_Task details_
Print, word for word, the opening line of the data below and every line after it through the line that contains "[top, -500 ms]", but not the pictures.

>>>>>

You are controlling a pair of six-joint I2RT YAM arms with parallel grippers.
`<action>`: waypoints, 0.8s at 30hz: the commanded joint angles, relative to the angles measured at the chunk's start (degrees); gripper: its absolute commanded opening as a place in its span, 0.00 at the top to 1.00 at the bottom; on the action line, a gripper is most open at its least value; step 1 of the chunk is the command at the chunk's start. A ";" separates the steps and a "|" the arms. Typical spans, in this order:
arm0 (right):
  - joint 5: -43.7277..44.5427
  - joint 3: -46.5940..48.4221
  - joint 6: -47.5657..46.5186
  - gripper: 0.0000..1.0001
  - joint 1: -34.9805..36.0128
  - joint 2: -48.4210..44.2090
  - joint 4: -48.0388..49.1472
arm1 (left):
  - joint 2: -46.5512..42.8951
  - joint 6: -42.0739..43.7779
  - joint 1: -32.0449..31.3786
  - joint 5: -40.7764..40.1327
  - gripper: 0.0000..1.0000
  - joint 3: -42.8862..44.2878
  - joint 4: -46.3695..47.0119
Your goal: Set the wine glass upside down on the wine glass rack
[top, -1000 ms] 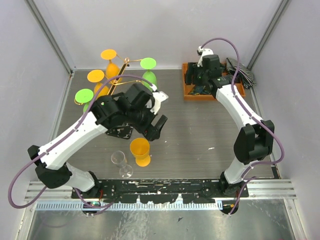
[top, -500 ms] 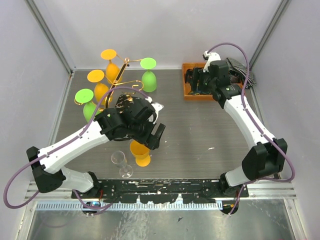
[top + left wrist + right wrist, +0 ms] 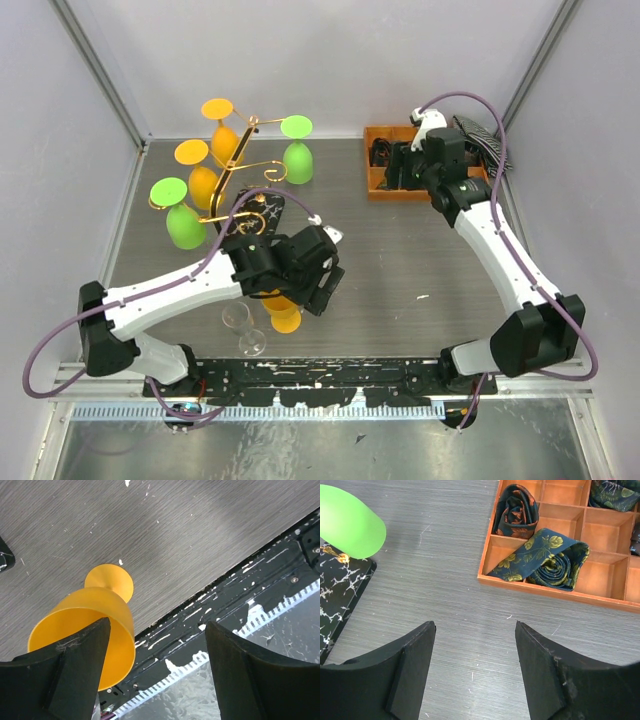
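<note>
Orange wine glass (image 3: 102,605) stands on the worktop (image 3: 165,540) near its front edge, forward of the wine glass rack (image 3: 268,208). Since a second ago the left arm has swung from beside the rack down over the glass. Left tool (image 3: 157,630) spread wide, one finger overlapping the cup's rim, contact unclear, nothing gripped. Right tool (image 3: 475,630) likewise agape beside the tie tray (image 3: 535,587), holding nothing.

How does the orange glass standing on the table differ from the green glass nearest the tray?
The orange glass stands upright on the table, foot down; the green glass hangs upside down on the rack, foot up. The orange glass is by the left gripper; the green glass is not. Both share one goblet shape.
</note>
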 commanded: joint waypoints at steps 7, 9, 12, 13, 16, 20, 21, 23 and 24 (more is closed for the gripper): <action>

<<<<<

_Result of this task_
You are controlling a pair of six-joint I2RT YAM arms with parallel grippers.
`<action>`: waypoints, 0.8s at 30hz: the commanded joint angles, relative to the angles measured at the chunk's start (degrees); gripper: its absolute commanded opening as a place in its span, 0.00 at the top to 1.00 at the bottom; on the action line, a gripper is most open at its least value; step 1 of the chunk is the command at the chunk's start. A ";" separates the steps and a "|" the arms. Typical spans, in this order:
arm0 (right):
  - joint 5: -43.7277..44.5427
  - joint 3: -46.5940..48.4221
  - joint 6: -47.5657..46.5186
  - gripper: 0.0000..1.0001
  - joint 1: -34.9805..36.0128
  - joint 2: -48.4210..44.2090
  - joint 4: -48.0388..49.1472
arm1 (left):
  - joint 2: -46.5512..42.8951
  - joint 6: -42.0739..43.7779
  - joint 1: -32.0449..31.3786
  - joint 5: -40.7764..40.1327
  - gripper: 0.0000..1.0000
  - joint 3: -42.8862..44.2878
  - joint 4: -46.3695..47.0119
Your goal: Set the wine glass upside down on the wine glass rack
[top, -1000 ms] 
[top, -500 ms] 

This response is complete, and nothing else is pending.